INPUT DATA:
————

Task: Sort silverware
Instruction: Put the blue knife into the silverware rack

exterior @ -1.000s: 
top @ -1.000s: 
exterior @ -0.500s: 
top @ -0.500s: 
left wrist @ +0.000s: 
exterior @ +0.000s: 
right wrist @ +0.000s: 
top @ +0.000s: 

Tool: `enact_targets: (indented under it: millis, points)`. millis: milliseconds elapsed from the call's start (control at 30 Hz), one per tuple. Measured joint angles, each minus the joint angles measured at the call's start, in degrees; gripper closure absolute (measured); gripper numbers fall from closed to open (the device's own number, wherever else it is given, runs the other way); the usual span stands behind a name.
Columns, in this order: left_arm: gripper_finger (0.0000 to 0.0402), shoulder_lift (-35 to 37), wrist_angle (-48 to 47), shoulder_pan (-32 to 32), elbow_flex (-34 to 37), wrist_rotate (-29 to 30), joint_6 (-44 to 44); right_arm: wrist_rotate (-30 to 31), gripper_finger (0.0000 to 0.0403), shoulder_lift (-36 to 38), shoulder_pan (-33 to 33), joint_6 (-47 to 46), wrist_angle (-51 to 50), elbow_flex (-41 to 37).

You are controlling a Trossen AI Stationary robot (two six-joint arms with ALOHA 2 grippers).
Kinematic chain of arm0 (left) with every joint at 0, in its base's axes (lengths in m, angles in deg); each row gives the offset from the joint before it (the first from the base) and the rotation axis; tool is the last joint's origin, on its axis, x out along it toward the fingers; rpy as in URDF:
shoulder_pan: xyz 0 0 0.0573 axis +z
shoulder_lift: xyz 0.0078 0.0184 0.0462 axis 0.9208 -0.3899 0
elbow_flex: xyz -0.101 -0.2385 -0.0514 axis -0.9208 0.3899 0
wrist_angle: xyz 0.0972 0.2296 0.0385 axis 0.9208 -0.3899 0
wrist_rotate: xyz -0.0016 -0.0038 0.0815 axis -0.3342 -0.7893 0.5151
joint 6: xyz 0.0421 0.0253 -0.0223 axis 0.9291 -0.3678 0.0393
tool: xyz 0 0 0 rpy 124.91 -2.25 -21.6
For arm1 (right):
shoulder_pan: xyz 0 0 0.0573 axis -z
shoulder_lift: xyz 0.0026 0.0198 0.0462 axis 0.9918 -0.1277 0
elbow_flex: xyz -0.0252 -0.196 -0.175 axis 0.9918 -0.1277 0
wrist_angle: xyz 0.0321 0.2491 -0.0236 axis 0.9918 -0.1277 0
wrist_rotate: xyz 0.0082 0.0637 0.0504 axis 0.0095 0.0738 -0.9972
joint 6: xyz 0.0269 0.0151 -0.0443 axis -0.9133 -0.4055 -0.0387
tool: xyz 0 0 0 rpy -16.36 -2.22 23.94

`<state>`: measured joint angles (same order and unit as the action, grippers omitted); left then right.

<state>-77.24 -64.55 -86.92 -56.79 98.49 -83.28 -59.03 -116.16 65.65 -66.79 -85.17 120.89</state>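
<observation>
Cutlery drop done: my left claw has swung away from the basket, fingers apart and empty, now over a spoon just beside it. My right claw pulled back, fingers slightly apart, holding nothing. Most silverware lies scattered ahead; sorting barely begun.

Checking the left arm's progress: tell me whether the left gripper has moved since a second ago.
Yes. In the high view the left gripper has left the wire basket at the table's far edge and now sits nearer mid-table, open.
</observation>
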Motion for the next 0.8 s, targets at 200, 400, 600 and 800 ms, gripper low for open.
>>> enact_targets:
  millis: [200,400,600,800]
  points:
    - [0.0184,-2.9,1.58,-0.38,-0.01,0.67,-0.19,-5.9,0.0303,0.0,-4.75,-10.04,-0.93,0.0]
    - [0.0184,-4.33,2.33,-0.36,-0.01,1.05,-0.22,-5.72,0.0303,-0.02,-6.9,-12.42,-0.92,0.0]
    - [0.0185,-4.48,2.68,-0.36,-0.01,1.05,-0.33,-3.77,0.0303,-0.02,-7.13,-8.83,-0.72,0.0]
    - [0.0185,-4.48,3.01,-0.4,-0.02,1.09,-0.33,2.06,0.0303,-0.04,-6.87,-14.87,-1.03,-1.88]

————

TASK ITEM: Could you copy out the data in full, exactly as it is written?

SOLUTION TO THIS EXERCISE:
Task: Sort silverware
Instruction: Put the blue knife into the silverware rack

exterior @ -1.000s: 
top @ -1.000s: 
exterior @ -0.500s: 
top @ -0.500s: 
left wrist @ +0.000s: 
exterior @ +0.000s: 
right wrist @ +0.000s: 
top @ +0.000s: 

Tool: `enact_targets: (indented under it: millis, points)`. millis: milliseconds elapsed from the call's start (control at 30 Hz), one per tuple. Measured joint angles, each minus the joint angles measured at the call's start, in degrees; gripper closure absolute (measured); gripper numbers fall from closed to open (the device's own number, wherever else it is given, runs the other way); the usual span stands behind a name.
Columns, in this order: left_arm: gripper_finger (0.0000 to 0.0402), shoulder_lift (-35 to 37), wrist_angle (-48 to 47), shoulder_pan (-32 to 32), elbow_flex (-34 to 37), wrist_rotate (-29 to 30), joint_6 (-44 to 44); right_arm: wrist_rotate (-30 to 31), gripper_finger (0.0000 to 0.0403), shoulder_lift (-36 to 38), shoulder_pan (-33 to 33), joint_6 (-47 to 46), wrist_angle (-51 to 50), elbow_flex (-41 to 37).

You are controlling a Trossen AI Stationary robot (two six-joint arms with ALOHA 2 grippers).
Kinematic chain of arm0 (left) with every joint at 0, in its base's axes (lengths in m, angles in deg); each row gives the offset from the joint before it (the first from the base) and the rotation axis; tool is the last joint's origin, on its axis, x out along it toward the fingers; rpy as in URDF:
shoulder_pan: xyz 0 0 0.0573 axis +z
shoulder_lift: xyz 0.0078 0.0184 0.0462 axis 0.9208 -0.3899 0
elbow_flex: xyz -0.101 -0.2385 -0.0514 axis -0.9208 0.3899 0
wrist_angle: xyz 0.0972 0.2296 0.0385 axis 0.9208 -0.3899 0
wrist_rotate: xyz -0.0016 -0.0038 0.0815 axis -0.3342 -0.7893 0.5151
joint 6: xyz 0.0421 0.0253 -0.0223 axis 0.9291 -0.3678 0.0393
tool: xyz 0 0 0 rpy 124.91 -2.25 -21.6
For arm1 (right):
shoulder_pan: xyz 0 0 0.0573 axis -z
shoulder_lift: xyz 0.0026 0.0198 0.0462 axis 0.9918 -0.1277 0
elbow_flex: xyz -0.0252 -0.196 -0.175 axis 0.9918 -0.1277 0
wrist_angle: xyz 0.0321 0.2491 -0.0236 axis 0.9918 -0.1277 0
wrist_rotate: xyz 0.0082 0.0637 0.0504 axis 0.0095 0.0738 -0.9972
joint 6: xyz 0.0269 0.0151 -0.0443 axis -0.9133 -0.4055 -0.0387
tool: xyz 0 0 0 rpy -16.36 -2.22 23.94

`<state>`: measured joint angles (same order and unit as the action, grippers omitted); left then right.

<state>-77.24 -64.55 -86.92 -56.79 98.49 -83.28 -59.03 -116.16 65.65 -66.79 -85.17 120.89</state>
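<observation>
Cutlery drop done: my left claw has swung away from the basket, fingers apart and empty, now over a spoon just beside it. My right claw pulled back, fingers slightly apart, holding nothing. Most silverware lies scattered ahead; sorting barely begun.

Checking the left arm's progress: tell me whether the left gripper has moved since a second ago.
Yes. In the high view the left gripper has left the wire basket at the table's far edge and now sits nearer mid-table, open.
</observation>
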Motion for the next 0.8 s, targets at 200, 400, 600 and 800 ms, gripper low for open.
>>> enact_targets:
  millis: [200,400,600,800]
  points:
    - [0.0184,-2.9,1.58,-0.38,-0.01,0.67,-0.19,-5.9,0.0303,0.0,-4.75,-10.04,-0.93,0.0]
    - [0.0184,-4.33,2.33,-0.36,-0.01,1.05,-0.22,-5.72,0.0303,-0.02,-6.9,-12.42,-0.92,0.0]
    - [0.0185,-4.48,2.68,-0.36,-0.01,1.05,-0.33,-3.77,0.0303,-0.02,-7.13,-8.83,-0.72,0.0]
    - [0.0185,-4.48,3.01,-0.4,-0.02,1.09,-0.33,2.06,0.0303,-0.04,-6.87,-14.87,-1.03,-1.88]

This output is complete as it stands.